THE PROBLEM: Copy out each line of the material exactly. Pictures do not belong in the copy.

****

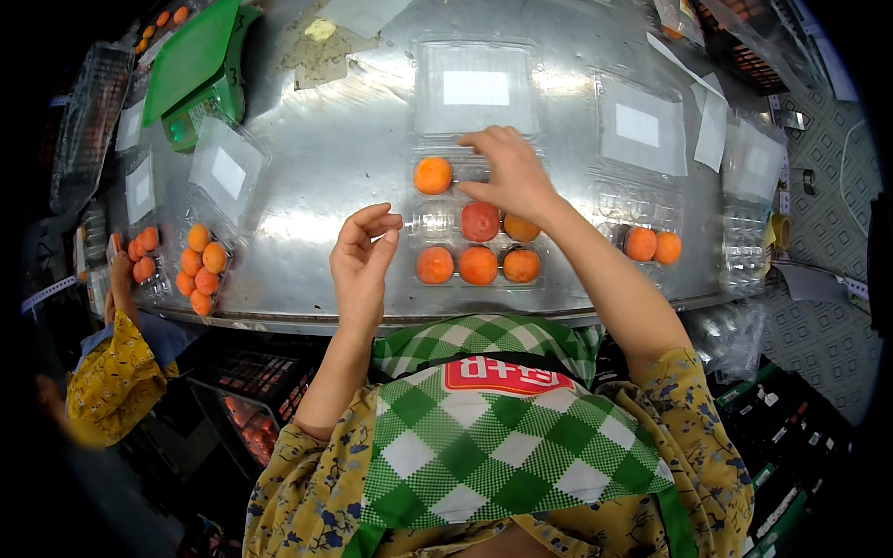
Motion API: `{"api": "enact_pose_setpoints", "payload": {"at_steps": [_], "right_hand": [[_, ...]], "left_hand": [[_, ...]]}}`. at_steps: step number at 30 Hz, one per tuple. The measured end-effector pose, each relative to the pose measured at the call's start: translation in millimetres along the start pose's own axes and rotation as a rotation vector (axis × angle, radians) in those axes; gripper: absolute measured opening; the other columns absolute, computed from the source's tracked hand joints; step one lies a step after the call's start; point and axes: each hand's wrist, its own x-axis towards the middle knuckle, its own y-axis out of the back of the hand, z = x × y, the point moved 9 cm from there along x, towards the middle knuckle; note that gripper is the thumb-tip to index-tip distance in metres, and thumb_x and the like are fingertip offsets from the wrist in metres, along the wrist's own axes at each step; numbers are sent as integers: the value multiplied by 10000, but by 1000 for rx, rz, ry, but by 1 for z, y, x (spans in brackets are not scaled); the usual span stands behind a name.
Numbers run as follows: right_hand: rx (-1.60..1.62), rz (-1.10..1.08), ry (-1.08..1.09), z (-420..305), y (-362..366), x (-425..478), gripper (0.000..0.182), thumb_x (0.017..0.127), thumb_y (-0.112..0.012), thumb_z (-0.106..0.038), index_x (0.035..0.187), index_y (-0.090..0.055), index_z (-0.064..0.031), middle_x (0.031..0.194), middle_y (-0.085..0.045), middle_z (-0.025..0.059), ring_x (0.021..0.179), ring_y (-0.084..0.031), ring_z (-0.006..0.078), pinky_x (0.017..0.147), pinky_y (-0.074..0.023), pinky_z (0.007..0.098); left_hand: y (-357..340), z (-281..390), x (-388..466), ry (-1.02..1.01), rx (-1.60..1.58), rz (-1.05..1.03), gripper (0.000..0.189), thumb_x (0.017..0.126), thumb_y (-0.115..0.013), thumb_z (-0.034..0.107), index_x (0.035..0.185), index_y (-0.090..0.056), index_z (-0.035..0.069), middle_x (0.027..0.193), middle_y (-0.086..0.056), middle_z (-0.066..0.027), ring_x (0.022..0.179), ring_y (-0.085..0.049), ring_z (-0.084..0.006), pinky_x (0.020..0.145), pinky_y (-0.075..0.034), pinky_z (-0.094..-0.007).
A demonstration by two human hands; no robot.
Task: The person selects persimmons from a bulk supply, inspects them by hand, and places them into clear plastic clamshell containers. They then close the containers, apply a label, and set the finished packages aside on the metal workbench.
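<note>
Before me a clear plastic clamshell box lies unfolded, its lid (476,56) bearing a white label and tilted away. In the compartmented tray (434,222) sit several orange peach-like fruits: a lone one (433,176) at the far left, a redder one (480,221) in the middle, and a near row (478,266) of 3. My right hand (506,171) hovers over the tray's far right part, thumb and fingers apart, with nothing visible in it; it hides some compartments. Left of the tray, my left hand (364,254) is raised with loosely curled fingers, empty.
To the right stands another open clamshell with two fruits (653,245); on the left, one is filled with several (202,261). A green scale (192,63) stands at the far left. A co-worker's hand (121,273) touches the left table end. Crates (244,411) sit below the edge.
</note>
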Motion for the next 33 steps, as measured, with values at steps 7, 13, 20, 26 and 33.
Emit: {"api": "enact_pose_setpoints", "payload": {"at_steps": [7, 13, 20, 26, 33], "right_hand": [[-213, -87, 171, -25, -8, -58, 472, 639, -767, -207, 1065, -606, -84, 986, -570, 65, 988, -514, 244, 851, -402, 381], [-361, -172, 186, -28, -26, -55, 433, 608, -768, -194, 991, -596, -86, 967, -562, 55, 966, -508, 217, 823, -382, 353], [-255, -124, 172, -25, -23, -52, 393, 588, -752, -152, 931, -577, -73, 918, -563, 61, 955, -515, 238, 857, -388, 375], [36, -153, 27, -34, 9, -48, 407, 615, -727, -127, 989, -575, -76, 999, -561, 62, 995, -513, 252, 892, -389, 387], [-175, -165, 148, -27, -8, -60, 464, 656, -720, -135, 1098, -588, -92, 1028, -569, 60, 1011, -515, 241, 873, -389, 377]], "left_hand": [[-12, -7, -4, 23, -11, -47, 283, 875, -580, 22, 1157, -562, 10, 1031, -626, -74, 992, -574, -148, 915, -440, -299], [-21, -5, -6, 15, -16, -90, 285, 875, -582, 28, 1159, -561, 7, 1024, -623, -77, 1003, -567, -148, 930, -435, -306], [-30, -34, -13, 132, 10, -166, 332, 878, -584, 45, 1205, -531, 12, 1117, -585, -89, 1060, -557, -172, 910, -453, -293], [-57, -45, -29, 386, -181, -185, 465, 928, -542, 143, 1361, -399, 52, 1373, -397, -117, 1230, -455, -216, 978, -407, -346], [-65, -46, -20, 379, -234, -175, 437, 932, -527, 130, 1345, -412, 46, 1334, -427, -125, 1232, -459, -233, 981, -410, -347]]}}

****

RESPONSE TO THIS EXERCISE:
Motion API: `{"api": "enact_pose_setpoints", "payload": {"at_steps": [_], "right_hand": [[_, ...]], "left_hand": [[_, ...]]}}`. at_steps: step number at 30 Hz, one per tuple. The measured end-effector pose, each relative to the pose measured at the call's start: translation in millimetres along the start pose's own axes and rotation as a rotation vector (axis × angle, radians) in those axes; gripper: absolute measured opening; the other columns absolute, computed from the source's tracked hand joints; step one lies a step after the call's start; point and axes: each hand's wrist, its own x-axis towards the middle knuckle, its own y-axis out of the back of the hand, z = x × y, the point moved 9 cm from there along x, towards the middle knuckle; note that gripper is the thumb-tip to index-tip distance in metres, and thumb_x and the like are fingertip offsets from the wrist in metres, along the wrist's own axes at each step; numbers are sent as integers: the value multiplied by 10000, but by 1000 for rx, rz, ry, but by 1 for z, y, x (spans in brackets are not scaled); the usual span stands behind a name.
Numbers run as follows: right_hand: rx (-1.60..1.62), rz (-1.10..1.08), ry (-1.08..1.09), z (-420..305), y (-362..366), x (-425..478), gripper (0.000..0.182), thumb_x (0.017..0.127), thumb_y (-0.112..0.012), thumb_z (-0.106..0.038), index_x (0.035..0.187), index_y (-0.090..0.055), index_z (-0.064..0.031), middle_x (0.031..0.194), middle_y (-0.085..0.045), middle_z (-0.025..0.059), ring_x (0.021..0.179), ring_y (-0.084..0.031), ring_z (-0.006..0.078), pinky_x (0.017..0.147), pinky_y (-0.074..0.023), pinky_z (0.007..0.098); left_hand: y (-357..340), z (-281..390), x (-388..466), ry (-1.02..1.01), rx (-1.60..1.58), rz (-1.05..1.03), gripper (0.000..0.189), thumb_x (0.017..0.126), thumb_y (-0.115..0.013), thumb_z (-0.034..0.107), index_x (0.035..0.185), index_y (-0.090..0.056), index_z (-0.035..0.069), middle_x (0.027..0.193), middle_y (-0.086..0.056), middle_z (-0.066..0.027), ring_x (0.022..0.179), ring_y (-0.085..0.049), ring_z (-0.084..0.006), pinky_x (0.020..0.145), pinky_y (-0.075..0.034), pinky_z (-0.094..-0.007).
A demonstration by two human hands; no robot.
Task: The person selects persimmons from a bulk supply, inspects them by hand, and places them into clear plastic clamshell containers. They then close the containers, apply a label, and set the finished packages aside on the metal workbench.
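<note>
Before me a clear plastic clamshell box lies unfolded, its lid (476,56) bearing a white label and tilted away. In the compartmented tray (434,222) sit several orange peach-like fruits: a lone one (433,176) at the far left, a redder one (480,221) in the middle, and a near row (478,266) of 3. My right hand (506,171) hovers over the tray's far right part, thumb and fingers apart, with nothing visible in it; it hides some compartments. Left of the tray, my left hand (364,254) is raised with loosely curled fingers, empty.
To the right stands another open clamshell with two fruits (653,245); on the left, one is filled with several (202,261). A green scale (192,63) stands at the far left. A co-worker's hand (121,273) touches the left table end. Crates (244,411) sit below the edge.
</note>
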Motion for the next 33 steps, as measured, with values at steps 7, 13, 20, 26 and 33.
Emit: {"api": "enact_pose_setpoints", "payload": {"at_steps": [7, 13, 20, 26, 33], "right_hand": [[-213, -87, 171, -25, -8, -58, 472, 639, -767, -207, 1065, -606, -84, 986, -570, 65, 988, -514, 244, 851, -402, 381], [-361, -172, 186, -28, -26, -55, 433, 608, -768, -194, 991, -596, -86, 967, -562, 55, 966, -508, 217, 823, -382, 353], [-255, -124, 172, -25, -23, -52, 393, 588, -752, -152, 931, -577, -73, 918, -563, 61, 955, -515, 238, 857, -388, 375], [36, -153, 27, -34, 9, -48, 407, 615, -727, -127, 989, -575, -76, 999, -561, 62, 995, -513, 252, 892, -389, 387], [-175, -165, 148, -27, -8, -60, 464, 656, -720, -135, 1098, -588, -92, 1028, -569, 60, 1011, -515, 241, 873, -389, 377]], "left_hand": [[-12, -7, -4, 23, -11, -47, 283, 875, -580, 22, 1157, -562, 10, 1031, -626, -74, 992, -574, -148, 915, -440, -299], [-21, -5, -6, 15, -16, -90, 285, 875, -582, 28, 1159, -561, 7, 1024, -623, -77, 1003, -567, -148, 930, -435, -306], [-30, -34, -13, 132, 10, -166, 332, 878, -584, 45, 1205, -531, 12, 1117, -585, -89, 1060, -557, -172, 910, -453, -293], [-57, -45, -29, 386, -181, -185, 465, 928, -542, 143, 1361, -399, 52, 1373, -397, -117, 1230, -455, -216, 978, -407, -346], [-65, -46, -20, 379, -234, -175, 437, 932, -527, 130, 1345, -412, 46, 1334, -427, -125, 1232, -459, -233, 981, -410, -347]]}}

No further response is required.